DocketNumber: C.A. Nos. PC-08-1185 Consolidated with PC-08-1186 and PC-08-1187
Judges: McGUIRL, J.
Filed Date: 9/6/2011
Status: Precedential
Modified Date: 7/6/2016
On March 13, 2006, Appellants requested a zoning certificate for a proposed construction and demolition processing facility ("C D facility") from the Town of Cumberland. On March 20, 2006, the Town Planner issued a zoning certificate after concluding that the proposal was allowed by right. The Appellants then submitted a Preliminary Design Plan Review application to the Town of Cumberland Planning Board (Planning Board). The application was certified as complete on May 2, 2006. When the Planning Board did not hold a hearing within sixty-five days of the certification, Appellants maintained that the Planning Board had approved the plan by operation of law in accordance with Section 5(f) of the Cumberland Land Development and Subdivision Regulations. Accordingly, Appellants noticed their intention to seek a Final Plan review. Meanwhile, though not pertinent to the instant issue, the Court observes that two appeals challenging the issuance of the zoning certificate were filed by Cumberland residents.
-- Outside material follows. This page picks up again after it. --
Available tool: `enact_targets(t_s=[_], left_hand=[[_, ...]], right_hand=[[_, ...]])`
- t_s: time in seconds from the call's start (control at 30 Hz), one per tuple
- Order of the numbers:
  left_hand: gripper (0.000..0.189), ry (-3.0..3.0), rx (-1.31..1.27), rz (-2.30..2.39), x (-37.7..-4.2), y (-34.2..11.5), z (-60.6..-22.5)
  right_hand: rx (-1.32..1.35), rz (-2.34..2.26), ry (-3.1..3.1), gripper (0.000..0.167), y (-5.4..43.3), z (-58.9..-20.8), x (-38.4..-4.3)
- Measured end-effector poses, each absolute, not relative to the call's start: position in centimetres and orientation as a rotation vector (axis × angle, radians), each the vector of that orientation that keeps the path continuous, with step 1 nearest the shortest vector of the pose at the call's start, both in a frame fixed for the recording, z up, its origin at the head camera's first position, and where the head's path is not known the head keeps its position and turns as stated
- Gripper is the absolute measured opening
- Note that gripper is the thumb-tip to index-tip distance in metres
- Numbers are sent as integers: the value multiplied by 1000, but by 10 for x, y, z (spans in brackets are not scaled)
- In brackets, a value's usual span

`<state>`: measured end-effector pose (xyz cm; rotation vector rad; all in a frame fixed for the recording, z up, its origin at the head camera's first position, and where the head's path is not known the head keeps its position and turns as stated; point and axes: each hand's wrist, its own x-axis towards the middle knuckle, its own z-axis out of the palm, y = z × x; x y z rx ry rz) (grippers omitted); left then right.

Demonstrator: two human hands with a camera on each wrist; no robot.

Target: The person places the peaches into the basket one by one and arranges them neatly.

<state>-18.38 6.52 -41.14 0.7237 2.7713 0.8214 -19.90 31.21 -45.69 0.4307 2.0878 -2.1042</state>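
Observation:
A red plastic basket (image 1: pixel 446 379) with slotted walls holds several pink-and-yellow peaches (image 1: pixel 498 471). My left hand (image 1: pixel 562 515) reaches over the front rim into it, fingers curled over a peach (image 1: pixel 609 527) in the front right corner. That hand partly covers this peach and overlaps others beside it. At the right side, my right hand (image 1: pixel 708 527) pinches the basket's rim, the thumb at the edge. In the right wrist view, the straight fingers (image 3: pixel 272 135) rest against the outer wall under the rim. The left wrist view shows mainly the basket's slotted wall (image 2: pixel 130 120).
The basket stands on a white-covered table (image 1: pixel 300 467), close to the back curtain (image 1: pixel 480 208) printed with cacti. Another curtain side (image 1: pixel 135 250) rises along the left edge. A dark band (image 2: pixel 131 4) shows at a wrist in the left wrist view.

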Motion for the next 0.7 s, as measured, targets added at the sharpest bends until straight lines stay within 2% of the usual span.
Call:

On January 8, 2007, a new building inspector was hired. One of his first orders of business was to review and evaluate Appellants' zoning certificate request. The building inspector concluded that the zoning certificate had been issued erroneously because it did not fall within the applicable provisions of the Zoning Ordinance for the Town of Cumberland. On January 19, 2007, the Town of Cumberland revoked Appellants' zoning certificate. On February 16, 2007, *Page 5 Appellants appealed the revocation to the Zoning Board for the Town of Cumberland (Zoning Board).
On February 28, 2007, during the pendency of the aforementioned appeal, Appellants submitted two new zoning certificate requests, one for a C D facility, and one for a "wood processing facility." Both requests were denied on March 19, 2007. On April 2, 2007, Appellants appealed this denial to the Zoning Board.
On April 23, 2007, the Zoning Board convened a hearing on Appellants' appeals. Thereafter, the parties agreed by way of stipulation to temporarily stay the proceedings before the Zoning Board so that Appellants could submit a Development Plan Review application for the C D facility to the Planning Board for its consideration. The parties agreed that in the event that the Planning Board denied the application, Appellants would recommence their appeals before the Zoning Board.
On May 30, 2007, the Planning Board conducted a public hearing on Appellants' aplication for a Development Plan Review. The Planning Board recommended denial of the application in light of the building inspector's conclusion that the C D facility was not a permissible use. As a result of its recommendation, the Planning Board did not consider the merits of the application. The Appellants appealed the ruling to the Zoning Board.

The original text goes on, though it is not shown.